My brother asked my help formatting a Worksheet. He wants thousands to be formatted with 'K', millions with 'M' and trillions billions with 'T' 'B'.
- € 1.000 -> € 1,0 K
- € 1.000.000 -> € 1,0 M
- € 1.000.000.000 -> € 1,0 B
I found the following custom format on the Internet (here)
[>=1000000] $#,##0.0,,"M";[<1000000] $#,##0.0,"K";General
I adapted this to
[>999999] $#,##0.0,,"M";[>999] $#,##0.0,"K";General
Adding more conditions will result in an error.
[>999999999] $#,##0.0,,,"B";[>999999] $#,##0.0,,"M";[>999] $#,##0.0,"K";General
Finally, this seems to work when I ignore the numbers under one thousand.
[>999999999] $#,##0.0,,,"B";[>999999] $#,##0.0,,"M";$#,##0.0,"K"
In the end, I just made a formula that does the formatting, dividing the number and concatenating the €uro sign and the K, M or B.

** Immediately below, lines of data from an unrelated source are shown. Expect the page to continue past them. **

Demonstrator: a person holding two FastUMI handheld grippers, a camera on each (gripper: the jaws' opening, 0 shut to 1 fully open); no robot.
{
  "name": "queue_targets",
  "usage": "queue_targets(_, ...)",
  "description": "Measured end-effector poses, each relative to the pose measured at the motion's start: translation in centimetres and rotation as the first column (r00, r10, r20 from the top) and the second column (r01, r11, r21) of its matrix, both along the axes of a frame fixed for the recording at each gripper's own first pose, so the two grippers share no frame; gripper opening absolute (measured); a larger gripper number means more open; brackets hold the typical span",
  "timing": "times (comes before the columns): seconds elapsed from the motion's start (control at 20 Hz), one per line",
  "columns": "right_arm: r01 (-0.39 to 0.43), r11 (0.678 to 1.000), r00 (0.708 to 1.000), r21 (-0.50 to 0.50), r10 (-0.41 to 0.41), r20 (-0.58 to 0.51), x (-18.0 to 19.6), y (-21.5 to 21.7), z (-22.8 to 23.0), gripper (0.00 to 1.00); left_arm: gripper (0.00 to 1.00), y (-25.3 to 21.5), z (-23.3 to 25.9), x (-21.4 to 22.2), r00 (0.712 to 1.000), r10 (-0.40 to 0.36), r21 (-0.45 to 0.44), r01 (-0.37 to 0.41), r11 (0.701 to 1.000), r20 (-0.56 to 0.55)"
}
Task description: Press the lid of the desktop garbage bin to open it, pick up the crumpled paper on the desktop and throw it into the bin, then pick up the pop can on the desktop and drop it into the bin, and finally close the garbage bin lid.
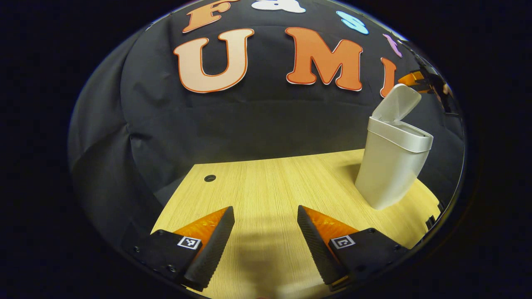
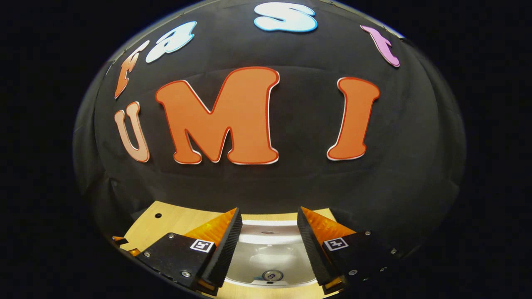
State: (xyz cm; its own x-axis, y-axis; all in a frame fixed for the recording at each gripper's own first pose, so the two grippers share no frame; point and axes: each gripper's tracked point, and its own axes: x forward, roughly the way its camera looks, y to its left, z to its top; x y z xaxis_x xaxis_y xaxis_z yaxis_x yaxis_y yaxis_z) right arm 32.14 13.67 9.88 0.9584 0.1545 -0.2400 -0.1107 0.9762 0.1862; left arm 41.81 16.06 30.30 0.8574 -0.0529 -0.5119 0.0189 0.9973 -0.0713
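Observation:
The white desktop bin (image 1: 388,170) stands on the right side of the wooden table (image 1: 266,178), its lid (image 1: 397,101) tipped up and open. My left gripper (image 1: 265,209) hangs open over bare table, left of the bin, with nothing between its fingers. The right gripper (image 1: 424,81) shows small above and behind the raised lid. In the right gripper view, my right gripper (image 2: 269,210) is open directly over the bin's white inside (image 2: 266,253). Deep inside lies the round metal top of the pop can (image 2: 272,275).
A small round hole (image 1: 210,178) sits near the table's far left corner. The black cloth wall rises close behind the table, and the bin stands near the table's right edge.

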Motion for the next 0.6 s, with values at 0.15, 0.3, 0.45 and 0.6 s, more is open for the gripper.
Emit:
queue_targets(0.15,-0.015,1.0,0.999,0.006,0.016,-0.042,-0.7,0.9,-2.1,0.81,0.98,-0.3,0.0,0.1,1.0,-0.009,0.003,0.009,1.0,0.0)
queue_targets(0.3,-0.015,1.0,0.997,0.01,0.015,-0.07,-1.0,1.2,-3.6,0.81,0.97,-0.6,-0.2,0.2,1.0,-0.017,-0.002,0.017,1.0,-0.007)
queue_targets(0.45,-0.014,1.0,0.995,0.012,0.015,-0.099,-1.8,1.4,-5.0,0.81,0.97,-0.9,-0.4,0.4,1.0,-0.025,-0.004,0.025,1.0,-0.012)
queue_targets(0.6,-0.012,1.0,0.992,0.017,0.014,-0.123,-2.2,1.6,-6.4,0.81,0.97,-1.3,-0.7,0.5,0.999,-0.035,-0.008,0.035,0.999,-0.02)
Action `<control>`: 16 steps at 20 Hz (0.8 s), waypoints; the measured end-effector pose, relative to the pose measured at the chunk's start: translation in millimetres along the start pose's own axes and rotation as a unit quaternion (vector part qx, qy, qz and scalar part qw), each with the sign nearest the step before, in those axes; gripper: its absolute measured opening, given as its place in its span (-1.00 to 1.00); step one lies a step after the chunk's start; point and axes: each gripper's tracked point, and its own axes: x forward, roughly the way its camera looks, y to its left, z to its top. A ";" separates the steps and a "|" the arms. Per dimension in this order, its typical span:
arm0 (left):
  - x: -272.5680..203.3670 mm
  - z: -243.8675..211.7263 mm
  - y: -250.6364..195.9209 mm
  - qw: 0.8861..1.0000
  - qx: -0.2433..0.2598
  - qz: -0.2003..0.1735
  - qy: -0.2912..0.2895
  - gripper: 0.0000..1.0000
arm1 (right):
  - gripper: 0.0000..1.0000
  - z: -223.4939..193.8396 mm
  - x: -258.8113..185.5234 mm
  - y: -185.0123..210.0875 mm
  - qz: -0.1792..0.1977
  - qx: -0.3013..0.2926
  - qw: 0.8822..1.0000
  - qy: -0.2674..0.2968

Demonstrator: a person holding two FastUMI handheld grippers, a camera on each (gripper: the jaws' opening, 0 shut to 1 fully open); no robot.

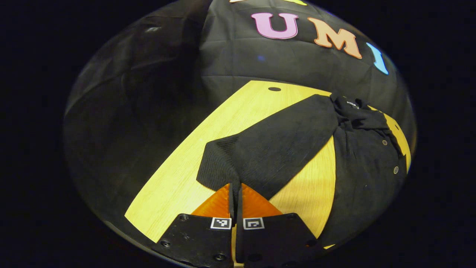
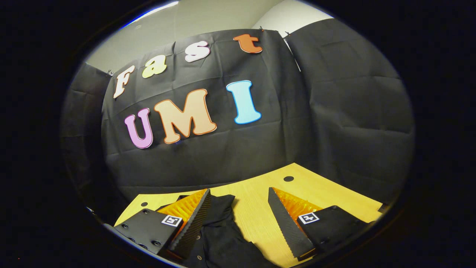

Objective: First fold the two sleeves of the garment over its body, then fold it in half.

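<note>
A black garment (image 1: 357,163) lies on a yellow wood-grain bench (image 1: 178,186) with black cloth walls behind. The left gripper (image 1: 237,191) has its jaws pinching a sleeve (image 1: 267,149). The right gripper (image 2: 238,208) hovers, jaws spread, above the bench.

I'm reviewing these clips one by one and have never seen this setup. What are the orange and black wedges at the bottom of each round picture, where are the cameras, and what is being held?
Those wedges are the two fingers of a hand-held gripper; a person carries one in each hand. A fisheye camera rides on each and looks forward along its fingers.

In the left gripper view, the left gripper is closed, its fingers pinching the cuff end of a black sleeve. The sleeve stretches from the black garment, which lies on a yellow wooden table.

In the right gripper view, the right gripper is open, with nothing between its fingers. It hovers above the table, with part of the garment below its left finger.

Neither sleeve lies folded over the body yet.
</note>
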 end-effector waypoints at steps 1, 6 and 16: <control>0.5 2.5 -1.4 1.000 0.004 -0.005 0.004 -1.00 | 0.94 -2.0 -2.4 -0.8 -0.003 0.006 1.000 -0.002; -3.1 16.8 -7.4 0.998 -0.045 -0.036 0.019 -1.00 | 0.94 -13.4 -9.7 -4.3 -0.010 0.016 1.000 0.004; -30.5 157.2 -88.9 0.989 -0.039 -0.096 -0.106 -1.00 | 0.94 -0.1 -11.3 -38.5 -0.016 0.014 1.000 0.005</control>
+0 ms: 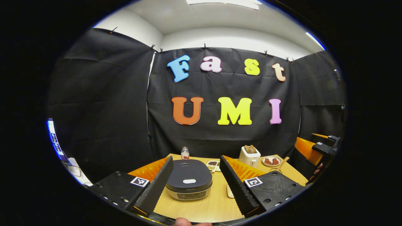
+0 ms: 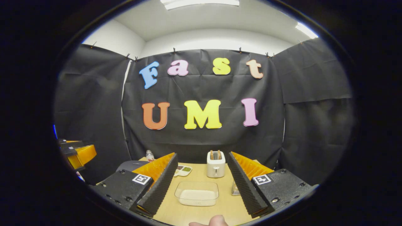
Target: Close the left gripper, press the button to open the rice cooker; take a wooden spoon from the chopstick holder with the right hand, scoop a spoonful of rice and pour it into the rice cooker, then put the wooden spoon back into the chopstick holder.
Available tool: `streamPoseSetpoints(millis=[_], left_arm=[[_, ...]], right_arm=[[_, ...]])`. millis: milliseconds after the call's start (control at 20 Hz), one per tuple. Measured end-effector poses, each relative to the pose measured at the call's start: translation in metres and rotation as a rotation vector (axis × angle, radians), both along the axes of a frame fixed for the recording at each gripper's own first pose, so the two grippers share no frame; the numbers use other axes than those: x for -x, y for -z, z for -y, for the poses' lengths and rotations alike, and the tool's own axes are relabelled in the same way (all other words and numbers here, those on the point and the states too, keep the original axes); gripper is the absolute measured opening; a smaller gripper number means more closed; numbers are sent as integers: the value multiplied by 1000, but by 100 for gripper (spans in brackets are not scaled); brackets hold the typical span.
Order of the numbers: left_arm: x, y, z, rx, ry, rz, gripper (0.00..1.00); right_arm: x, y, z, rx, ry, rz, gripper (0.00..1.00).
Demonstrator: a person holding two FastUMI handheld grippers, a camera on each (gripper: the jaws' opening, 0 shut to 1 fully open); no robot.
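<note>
L gripper (image 1: 196, 175) released, jaws wide, rice cooker (image 1: 189, 183) lid down between them. R gripper (image 2: 202, 177) also released; clear rice container (image 2: 197, 193) right of cooker, toaster (image 2: 216, 164) behind it.

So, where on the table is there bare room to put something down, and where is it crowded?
Bare wood lies in front of the closed rice cooker, toward the camera, and around the clear rice container. It is crowded at the back: bottle, small dish, toaster, plate and wooden spoon stand close together. Both tools are open.
</note>
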State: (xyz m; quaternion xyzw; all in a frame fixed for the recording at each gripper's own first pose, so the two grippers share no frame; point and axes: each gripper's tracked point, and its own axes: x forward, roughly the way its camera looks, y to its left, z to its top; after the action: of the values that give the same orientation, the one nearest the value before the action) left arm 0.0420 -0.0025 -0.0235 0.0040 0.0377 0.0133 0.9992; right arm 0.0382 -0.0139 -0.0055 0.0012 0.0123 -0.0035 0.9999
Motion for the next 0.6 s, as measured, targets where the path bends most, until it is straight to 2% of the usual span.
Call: streamPoseSetpoints(millis=[500,550,600], left_arm=[[-49,69,6,23,4,-258,94],[-56,75,3,28,2,-281,76],[-62,82,3,30,-1,-306,64]], right_arm=[[-55,14,31,-14,28,-23,100],[-62,18,36,-17,35,-27,100],[-68,20,43,-18,44,-34,100]])
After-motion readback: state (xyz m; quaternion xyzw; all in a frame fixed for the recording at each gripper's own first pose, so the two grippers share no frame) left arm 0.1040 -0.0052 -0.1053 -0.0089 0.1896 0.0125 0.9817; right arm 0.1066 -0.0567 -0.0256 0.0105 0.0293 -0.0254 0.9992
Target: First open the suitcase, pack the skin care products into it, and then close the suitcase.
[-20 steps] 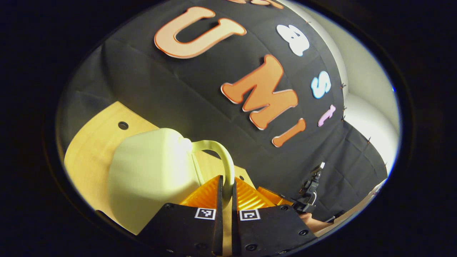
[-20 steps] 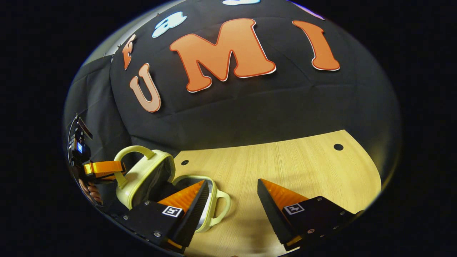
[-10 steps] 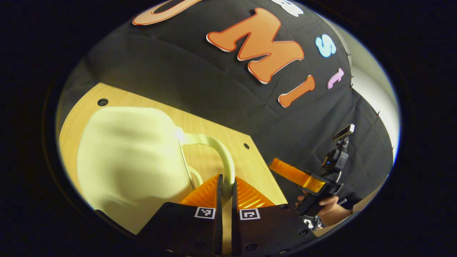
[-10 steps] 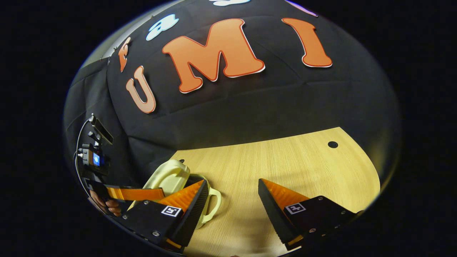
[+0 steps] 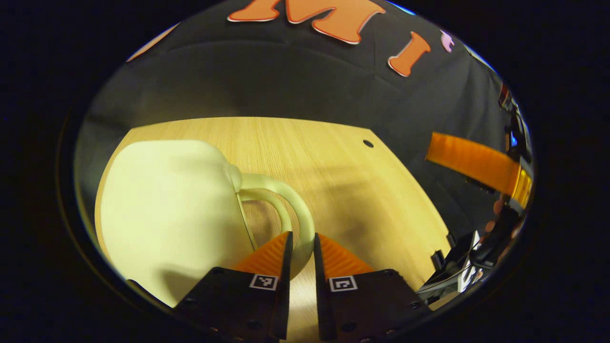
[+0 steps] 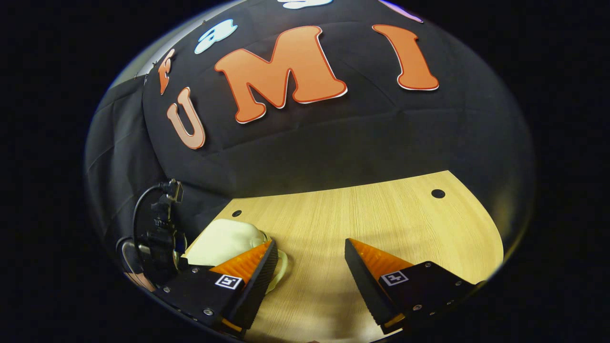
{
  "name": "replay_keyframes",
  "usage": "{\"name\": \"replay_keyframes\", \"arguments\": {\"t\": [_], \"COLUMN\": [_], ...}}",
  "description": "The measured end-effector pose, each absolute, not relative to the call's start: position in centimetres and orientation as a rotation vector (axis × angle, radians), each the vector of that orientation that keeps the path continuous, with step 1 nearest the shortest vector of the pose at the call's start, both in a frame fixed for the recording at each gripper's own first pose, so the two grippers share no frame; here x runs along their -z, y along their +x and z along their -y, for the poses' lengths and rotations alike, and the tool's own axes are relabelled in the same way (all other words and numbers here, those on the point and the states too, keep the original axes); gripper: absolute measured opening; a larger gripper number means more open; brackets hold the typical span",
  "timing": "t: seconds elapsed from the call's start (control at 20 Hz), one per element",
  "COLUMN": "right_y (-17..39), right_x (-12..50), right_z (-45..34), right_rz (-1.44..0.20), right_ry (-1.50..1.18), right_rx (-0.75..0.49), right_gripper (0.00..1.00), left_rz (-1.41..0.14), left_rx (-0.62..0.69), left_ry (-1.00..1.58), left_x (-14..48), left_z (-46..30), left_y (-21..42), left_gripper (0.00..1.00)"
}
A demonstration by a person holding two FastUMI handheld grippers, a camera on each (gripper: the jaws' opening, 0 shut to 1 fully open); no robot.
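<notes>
My left gripper: jaws nearly closed, pinching the suitcase handle.
My right gripper: jaws wide apart, holding nothing, above the tabletop.
Suitcase: lid down, lying on the tabletop.

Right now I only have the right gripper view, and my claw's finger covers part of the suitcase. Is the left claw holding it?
Observer: Yes. In the left gripper view the left claw pinches the upper handle of the suitcase.
Operator: Is the lid down?
Observer: It looks so: the second handle lies just under the first.
Operator: Where's my claw from there?
Observer: Your right claw hangs open at that view's right edge, apart from the suitcase.
</notes>
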State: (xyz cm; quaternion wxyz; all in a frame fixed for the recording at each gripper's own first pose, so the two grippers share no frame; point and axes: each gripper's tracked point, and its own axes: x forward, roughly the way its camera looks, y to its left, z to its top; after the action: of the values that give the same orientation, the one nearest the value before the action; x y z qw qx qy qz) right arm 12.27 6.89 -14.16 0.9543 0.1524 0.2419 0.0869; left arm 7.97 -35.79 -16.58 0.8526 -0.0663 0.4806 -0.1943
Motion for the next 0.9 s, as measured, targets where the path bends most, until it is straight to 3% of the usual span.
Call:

The question is, whether there is a way to add more than two conditions.
I think the solution, such as it is, lies in your choice of tag: Conditional Formatting. The custom formatting rules you refer to show research but seem not to meet your brother's requirement (eg $ cf €) so I am uncertain what exactly the content to be formatted is and am assuming these are number values.
Also that you will be able to convert for a locale that suits you, the requirement is for Windows, not OSX, negative numbers need not be considered and Euro cents are irrelevant.
HOME > Styles - Conditional Formatting, New Rule..., Use a formula to determine which cells to format and Format values where this formula is true::
=AND(A1>0,A1<1000000)
Format..., select Number tab, Category: Custom and:
"€ "#.0, " K"
OK, OK. Then another formula rule:
=AND(A1>999999,A1<1000000000)
with format:
"€ "#.0,, " M"
and a third formula rule of:
=A1>999999999
with format:
"€ "#.0,,, " T"
The order in which the rules are applied may be significant.